_Work to complete_: Copy out exactly the lines below that run from the one holding "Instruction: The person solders" to the one holding "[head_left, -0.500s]", keeping both of those lines and no others.

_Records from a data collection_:

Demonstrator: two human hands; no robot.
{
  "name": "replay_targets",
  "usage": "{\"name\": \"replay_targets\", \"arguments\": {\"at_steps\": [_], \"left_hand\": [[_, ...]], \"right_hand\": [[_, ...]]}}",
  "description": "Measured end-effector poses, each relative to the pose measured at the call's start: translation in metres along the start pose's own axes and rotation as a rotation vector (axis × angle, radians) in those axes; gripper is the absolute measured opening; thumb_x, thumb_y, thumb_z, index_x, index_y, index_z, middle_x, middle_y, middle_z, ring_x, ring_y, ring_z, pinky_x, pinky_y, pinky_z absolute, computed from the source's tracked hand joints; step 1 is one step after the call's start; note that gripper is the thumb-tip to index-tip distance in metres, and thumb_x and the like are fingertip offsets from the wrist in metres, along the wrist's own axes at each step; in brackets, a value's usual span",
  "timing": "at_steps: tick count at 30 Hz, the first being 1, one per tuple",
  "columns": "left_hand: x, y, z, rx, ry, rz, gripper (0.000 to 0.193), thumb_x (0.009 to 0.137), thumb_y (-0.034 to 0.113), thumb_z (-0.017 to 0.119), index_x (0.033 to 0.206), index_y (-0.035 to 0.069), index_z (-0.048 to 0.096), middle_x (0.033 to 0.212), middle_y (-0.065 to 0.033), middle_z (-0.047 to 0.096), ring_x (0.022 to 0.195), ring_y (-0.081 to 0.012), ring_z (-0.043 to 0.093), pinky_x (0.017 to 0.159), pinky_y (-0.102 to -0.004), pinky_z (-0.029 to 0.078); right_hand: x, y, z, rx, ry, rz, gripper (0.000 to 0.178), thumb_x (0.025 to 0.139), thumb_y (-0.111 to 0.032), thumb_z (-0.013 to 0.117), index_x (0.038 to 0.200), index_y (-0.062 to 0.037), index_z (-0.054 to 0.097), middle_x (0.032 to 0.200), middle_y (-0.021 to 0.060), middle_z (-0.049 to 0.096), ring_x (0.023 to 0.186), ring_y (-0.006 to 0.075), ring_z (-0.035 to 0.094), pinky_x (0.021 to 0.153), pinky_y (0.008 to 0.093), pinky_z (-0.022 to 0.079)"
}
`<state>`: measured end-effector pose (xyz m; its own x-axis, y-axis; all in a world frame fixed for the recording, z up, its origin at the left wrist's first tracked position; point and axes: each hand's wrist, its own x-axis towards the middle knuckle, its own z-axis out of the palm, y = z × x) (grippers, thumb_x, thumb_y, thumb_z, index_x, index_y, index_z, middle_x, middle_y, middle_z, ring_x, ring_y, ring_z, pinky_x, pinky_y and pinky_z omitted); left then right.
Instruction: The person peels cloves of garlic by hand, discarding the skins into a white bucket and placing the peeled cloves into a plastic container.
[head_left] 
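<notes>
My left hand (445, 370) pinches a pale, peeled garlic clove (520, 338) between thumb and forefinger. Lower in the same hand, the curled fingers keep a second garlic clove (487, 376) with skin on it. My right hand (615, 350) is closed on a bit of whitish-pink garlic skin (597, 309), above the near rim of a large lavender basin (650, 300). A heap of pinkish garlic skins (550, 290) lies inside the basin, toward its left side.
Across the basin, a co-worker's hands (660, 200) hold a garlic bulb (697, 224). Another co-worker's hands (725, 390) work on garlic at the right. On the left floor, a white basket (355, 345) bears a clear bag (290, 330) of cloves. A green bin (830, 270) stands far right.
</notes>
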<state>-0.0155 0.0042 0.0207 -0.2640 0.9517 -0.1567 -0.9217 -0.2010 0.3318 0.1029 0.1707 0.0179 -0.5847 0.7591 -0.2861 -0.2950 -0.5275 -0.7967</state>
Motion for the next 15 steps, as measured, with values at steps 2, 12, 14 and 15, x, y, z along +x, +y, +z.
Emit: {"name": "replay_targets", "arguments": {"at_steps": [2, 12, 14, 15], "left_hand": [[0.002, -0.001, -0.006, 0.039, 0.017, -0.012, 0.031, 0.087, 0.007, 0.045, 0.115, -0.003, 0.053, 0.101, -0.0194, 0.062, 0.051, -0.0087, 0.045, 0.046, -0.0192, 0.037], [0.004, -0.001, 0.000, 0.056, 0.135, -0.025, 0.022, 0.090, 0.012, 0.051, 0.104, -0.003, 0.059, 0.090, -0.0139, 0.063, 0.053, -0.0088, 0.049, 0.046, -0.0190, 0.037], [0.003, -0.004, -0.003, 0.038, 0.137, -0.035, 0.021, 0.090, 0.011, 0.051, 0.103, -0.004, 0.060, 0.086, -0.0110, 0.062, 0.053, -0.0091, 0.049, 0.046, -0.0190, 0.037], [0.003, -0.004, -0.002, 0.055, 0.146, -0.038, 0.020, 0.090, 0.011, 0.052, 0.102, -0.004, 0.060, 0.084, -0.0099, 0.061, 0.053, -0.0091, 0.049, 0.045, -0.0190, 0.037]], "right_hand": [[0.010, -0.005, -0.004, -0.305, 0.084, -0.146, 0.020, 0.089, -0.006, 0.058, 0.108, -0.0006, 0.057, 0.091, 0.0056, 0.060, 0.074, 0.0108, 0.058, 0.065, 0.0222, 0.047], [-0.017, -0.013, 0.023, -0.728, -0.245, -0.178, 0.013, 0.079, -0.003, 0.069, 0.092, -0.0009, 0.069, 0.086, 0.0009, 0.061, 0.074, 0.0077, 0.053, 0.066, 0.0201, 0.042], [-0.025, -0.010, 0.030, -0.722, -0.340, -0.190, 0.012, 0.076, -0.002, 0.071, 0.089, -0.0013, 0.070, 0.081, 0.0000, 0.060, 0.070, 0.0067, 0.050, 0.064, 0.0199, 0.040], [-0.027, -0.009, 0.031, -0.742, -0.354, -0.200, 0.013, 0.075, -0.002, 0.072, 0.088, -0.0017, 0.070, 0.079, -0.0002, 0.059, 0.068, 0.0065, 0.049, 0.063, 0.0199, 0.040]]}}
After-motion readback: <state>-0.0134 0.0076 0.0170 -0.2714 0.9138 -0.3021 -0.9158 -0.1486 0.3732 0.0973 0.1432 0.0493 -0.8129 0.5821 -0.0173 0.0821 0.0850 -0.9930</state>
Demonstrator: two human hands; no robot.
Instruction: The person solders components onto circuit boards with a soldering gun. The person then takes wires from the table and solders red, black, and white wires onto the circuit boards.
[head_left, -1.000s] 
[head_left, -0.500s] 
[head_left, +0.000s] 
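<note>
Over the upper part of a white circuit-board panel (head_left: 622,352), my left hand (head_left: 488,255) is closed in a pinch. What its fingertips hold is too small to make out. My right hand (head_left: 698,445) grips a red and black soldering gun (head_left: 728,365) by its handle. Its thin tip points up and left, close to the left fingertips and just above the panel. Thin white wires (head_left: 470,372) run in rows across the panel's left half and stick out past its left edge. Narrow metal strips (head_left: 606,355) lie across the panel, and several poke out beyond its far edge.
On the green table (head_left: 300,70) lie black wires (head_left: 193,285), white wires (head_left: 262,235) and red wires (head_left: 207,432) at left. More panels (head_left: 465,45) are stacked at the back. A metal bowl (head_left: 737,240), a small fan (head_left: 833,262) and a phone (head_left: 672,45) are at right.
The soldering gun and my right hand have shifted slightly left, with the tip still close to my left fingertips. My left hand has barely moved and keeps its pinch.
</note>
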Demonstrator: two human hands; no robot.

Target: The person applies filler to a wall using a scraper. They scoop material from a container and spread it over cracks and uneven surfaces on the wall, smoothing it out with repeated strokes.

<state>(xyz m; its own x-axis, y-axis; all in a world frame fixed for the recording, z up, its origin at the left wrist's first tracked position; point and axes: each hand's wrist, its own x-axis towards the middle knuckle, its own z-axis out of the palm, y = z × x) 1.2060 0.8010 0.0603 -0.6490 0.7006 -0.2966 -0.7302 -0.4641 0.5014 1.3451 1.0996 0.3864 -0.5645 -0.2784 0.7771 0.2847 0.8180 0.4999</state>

_Exercise solution_:
Instruction: The person solders components onto circuit boards with a soldering gun. The person then takes wires from the table and solders red, black, and white wires onto the circuit boards.
[head_left, -1.000s] 
[head_left, -0.500s] 

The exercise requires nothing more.